6. Go Hang a Salami, I'm a Lasagna Hog! ???
7. Too Hot to Hoot
8. Some men interpret nine memos.
4.11.03 ::

3.11.03

tabloid newspapers days behind rants & raves ...

following on from last wednesday's post the sun has caught up with the story at last

now this definitely has my interest - it took over 14 years of research, innovation, and improvement, with a 20 million dollar investment to produce the Laser Turntable! Our motto is: "No Needle, No Wear ™." The LT features an absolutely contact-free optical pickup system. Play a record thousands of times with no damage to the record. Get the same sparkling sound on the 1000th play as the first play.

globalgasm is a monthly digital orgy with the intent of healing the planet, imagine the entire world having sex at once! to participate, simply have a orgasm at the designated time!

hope the missus doesn't read this - web-site porn attracts women by the millions

serves him right - man described by authorities as a known sexual predator was chased through the streets of South Philadelphia by an angry crowd of Catholic high school girls, who kicked and punched him after he was tackled by neighbors, police said Friday - read more here

this is so wrong in all sorts of ways - shoveitupmyarse.co.uk

gaming heaven can be found here, that marble is a bytch to control

joke of the week ...

A very large woman, wearing a sleeveless sun dress, walked into a bar. She raised her right arm, revealing a huge, hairy armpit as she pointed to all the people sitting at the bar and asked, "What man here will buy a lady a drink?
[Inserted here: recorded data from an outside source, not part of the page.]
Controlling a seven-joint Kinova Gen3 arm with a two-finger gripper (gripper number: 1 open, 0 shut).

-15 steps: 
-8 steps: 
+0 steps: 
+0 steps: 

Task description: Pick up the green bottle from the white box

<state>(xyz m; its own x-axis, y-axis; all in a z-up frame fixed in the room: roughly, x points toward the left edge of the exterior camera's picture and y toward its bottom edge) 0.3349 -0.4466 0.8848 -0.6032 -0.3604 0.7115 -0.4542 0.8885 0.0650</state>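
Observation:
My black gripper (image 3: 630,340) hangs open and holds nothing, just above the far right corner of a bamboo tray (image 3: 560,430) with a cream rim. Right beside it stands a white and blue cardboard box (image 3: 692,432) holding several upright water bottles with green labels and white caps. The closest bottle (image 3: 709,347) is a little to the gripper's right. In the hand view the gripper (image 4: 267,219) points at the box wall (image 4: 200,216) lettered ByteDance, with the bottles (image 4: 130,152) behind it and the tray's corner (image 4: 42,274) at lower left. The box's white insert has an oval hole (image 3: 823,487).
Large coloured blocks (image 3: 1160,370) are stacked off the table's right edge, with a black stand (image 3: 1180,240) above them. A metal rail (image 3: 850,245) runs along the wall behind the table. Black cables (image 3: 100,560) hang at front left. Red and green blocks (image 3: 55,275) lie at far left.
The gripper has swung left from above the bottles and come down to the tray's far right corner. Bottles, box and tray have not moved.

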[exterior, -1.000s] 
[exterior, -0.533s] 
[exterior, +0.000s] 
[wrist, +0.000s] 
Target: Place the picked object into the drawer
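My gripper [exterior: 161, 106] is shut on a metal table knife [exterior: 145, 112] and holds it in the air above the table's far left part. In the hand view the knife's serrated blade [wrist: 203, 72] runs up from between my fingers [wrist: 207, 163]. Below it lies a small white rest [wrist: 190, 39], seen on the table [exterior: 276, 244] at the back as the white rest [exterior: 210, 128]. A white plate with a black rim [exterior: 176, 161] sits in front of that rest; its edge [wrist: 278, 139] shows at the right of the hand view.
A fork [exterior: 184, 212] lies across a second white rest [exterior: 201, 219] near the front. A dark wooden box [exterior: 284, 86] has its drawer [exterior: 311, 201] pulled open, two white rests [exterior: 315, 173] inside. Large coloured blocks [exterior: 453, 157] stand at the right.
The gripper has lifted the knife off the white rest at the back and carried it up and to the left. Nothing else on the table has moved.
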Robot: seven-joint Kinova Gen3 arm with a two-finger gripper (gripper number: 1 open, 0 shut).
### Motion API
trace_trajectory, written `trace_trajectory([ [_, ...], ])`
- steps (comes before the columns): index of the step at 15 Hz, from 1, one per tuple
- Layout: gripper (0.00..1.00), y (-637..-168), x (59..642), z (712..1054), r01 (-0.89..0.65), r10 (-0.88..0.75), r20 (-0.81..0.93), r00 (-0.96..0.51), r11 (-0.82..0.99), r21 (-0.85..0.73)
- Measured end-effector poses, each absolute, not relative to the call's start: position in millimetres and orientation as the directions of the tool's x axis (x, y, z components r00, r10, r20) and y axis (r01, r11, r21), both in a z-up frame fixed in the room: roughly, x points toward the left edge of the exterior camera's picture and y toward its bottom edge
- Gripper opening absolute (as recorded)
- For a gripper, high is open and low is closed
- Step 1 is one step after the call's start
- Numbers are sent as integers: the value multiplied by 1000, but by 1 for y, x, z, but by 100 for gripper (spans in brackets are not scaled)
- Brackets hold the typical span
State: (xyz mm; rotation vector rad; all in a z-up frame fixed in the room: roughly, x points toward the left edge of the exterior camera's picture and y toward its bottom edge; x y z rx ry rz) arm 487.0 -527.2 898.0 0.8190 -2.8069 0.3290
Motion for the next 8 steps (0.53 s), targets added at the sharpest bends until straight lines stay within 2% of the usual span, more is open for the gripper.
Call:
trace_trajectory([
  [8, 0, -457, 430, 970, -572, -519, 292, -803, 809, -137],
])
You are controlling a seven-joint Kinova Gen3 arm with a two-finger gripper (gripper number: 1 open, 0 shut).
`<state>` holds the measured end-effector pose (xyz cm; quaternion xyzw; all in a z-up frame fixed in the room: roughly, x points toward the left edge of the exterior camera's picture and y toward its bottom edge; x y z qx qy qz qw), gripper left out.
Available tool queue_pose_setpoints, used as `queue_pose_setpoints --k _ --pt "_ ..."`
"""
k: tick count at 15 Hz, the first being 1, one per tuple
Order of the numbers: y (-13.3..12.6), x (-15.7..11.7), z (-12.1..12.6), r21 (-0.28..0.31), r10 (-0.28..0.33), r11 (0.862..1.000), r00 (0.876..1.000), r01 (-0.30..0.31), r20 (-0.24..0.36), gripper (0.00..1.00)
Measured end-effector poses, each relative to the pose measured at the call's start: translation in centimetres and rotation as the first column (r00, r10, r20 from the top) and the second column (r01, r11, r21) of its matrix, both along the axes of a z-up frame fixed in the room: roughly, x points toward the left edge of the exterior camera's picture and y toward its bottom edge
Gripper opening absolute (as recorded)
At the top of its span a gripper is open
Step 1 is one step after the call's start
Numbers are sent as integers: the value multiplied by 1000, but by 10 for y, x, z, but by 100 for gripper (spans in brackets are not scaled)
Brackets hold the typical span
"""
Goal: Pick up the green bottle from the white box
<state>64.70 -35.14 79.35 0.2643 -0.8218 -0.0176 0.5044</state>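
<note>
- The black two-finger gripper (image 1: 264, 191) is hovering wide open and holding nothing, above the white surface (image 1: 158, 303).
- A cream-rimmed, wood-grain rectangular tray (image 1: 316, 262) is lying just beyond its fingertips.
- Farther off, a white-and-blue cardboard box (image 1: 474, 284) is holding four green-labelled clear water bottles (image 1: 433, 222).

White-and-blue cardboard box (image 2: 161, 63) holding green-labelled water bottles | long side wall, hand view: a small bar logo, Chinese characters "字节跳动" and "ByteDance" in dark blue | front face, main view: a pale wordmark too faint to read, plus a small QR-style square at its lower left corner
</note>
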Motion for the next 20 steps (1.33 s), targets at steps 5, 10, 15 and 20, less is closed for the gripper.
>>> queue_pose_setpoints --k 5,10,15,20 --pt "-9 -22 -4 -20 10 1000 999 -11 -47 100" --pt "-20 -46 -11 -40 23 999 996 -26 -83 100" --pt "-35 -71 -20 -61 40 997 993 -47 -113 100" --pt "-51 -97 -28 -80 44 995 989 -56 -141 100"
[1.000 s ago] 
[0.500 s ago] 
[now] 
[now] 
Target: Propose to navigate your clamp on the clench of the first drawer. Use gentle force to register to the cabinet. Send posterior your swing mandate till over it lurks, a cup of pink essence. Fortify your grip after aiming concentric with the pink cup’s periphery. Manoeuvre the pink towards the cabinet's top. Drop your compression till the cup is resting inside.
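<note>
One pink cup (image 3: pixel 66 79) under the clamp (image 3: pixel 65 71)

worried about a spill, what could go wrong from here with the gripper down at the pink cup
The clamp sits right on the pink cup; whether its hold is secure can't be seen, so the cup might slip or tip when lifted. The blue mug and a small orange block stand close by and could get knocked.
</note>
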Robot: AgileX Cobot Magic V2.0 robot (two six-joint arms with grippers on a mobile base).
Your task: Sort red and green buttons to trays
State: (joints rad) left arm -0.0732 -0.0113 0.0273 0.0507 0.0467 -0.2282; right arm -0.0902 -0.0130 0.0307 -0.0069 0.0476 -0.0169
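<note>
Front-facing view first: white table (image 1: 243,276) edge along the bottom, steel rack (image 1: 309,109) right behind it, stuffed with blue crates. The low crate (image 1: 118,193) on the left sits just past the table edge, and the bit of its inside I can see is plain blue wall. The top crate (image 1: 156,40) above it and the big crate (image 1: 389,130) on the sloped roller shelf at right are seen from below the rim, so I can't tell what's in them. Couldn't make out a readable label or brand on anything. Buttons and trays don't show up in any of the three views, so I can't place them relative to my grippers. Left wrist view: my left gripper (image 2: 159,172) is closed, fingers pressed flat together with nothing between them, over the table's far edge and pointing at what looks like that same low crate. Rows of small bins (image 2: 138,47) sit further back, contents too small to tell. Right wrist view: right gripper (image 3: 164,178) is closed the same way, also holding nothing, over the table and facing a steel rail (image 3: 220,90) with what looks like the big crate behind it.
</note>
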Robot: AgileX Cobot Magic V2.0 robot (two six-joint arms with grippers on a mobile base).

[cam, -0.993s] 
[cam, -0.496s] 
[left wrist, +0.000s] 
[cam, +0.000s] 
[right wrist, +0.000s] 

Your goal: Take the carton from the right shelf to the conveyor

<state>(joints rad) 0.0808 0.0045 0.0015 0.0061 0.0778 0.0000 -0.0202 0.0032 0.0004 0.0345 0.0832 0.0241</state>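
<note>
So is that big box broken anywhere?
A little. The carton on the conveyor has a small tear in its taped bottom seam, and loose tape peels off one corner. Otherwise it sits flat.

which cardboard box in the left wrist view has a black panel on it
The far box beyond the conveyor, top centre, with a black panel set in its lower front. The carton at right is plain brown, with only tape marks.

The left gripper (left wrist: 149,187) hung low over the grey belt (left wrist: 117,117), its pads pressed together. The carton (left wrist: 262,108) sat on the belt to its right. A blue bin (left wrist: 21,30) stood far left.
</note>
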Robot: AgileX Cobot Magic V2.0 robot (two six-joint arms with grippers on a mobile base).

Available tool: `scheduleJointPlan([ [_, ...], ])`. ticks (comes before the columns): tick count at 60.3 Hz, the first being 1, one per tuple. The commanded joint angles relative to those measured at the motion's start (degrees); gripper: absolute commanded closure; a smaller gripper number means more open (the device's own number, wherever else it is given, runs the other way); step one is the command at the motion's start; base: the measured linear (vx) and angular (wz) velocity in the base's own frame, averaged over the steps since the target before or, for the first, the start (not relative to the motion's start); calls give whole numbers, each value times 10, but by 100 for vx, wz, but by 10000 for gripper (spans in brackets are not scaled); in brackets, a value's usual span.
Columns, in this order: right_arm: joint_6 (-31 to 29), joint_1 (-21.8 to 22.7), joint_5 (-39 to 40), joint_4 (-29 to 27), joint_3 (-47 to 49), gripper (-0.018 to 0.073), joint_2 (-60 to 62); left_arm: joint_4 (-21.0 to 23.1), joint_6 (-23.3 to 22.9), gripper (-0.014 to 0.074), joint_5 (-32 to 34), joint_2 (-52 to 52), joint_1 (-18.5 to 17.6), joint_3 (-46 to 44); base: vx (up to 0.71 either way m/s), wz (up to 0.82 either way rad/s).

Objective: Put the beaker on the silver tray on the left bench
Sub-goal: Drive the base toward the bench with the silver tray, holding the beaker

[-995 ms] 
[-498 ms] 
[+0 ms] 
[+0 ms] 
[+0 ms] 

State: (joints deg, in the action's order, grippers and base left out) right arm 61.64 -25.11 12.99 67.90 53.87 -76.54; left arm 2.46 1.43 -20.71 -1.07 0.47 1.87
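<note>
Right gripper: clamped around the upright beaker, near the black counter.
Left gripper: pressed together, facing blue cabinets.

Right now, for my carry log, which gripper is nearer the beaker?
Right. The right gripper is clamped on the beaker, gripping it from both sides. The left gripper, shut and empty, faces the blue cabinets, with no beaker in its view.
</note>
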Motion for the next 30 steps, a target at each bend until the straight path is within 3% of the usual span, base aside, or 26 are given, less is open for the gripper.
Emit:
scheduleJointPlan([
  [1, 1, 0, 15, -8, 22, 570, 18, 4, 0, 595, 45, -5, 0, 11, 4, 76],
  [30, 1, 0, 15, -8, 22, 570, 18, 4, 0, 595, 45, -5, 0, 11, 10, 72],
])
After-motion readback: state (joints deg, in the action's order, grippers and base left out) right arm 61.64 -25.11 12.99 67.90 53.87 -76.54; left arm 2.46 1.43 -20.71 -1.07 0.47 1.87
The bar went silent as the patrons tried to ignore her. But down at the end of the bar, an owly-eyed, dissipated drunk slammed his hand down on the counter and bellowed, "Give the ballerina a drink!"

The bartender poured the drink and the woman chugged it down. She turned to the patrons and again pointed around at all of them, revealing the same hairy armpit, and asked, "What man here will buy a lady a drink?"

Once again, the same little drunk slapped his money down on the bar and said, "Give the ballerina another drink!"

The bartender approached the little drunk and said, "I say, old chap, it's your business if you want to buy the lady a drink, but why do you keep calling her the ballerina?"

The drunk replied, "Any woman who can lift her leg that high has got to be a ballerina!"